The overall message of the campaign is that the cost of smoking cigarettes extend past sole monetary value. One radio advertisement presents this argument succinctly: “even when you’re not paying… you’re paying” (“The Real Cost”). The advertisements serve to highlight, in detail, the other ways that smokers must pay for their addiction, such as gum disease, unattractive physical effects like wrinkles and stained teeth, and complete loss of control in one’s life. The majority of the ads portray cigarettes as bullies, an unorthodox analogy that further increases their effectiveness. Another interesting point is the complete lack of logos in any of the advertisements of the campaign. This increases their applicability and makes them more memorable; when trying their first few cigarettes, teenagers are much more likely to remember graphic images than statistics.

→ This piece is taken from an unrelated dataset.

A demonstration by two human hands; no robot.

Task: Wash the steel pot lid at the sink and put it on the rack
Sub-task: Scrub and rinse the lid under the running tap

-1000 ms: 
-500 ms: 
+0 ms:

Although the FDA’s initial budget of $115 million for this campaign may appeal paltry compared to the annual cost of marketing for the major tobacco companies in the United States, their effort to reduce smoking addiction in young men and women is commendable (Cha). I believe that, for the average high schooler, this campaign will be reasonably effective. The advertisements exploit teenagers’ vanity, mixed with creative, striking images that inspire fear, to scare teenagers to refrain from the act of smoking. Because many young people believe that they can acquire cigarettes from others, they are not deterred by the excessively high cost of a pack. The FDA convincingly reminds the audience of even worse consequences than price. Generally, in the United States, smoking is an activity that is frowned upon and often prohibited in public; it is not considered as “cool” as it once was because the average citizen is aware of the harm it can cause. Although America still has a long way to go to reduce or even eliminate smoking, the Food and Drug Administration’s campaign is an admirable effort to diminish the influence of tobacco corporations.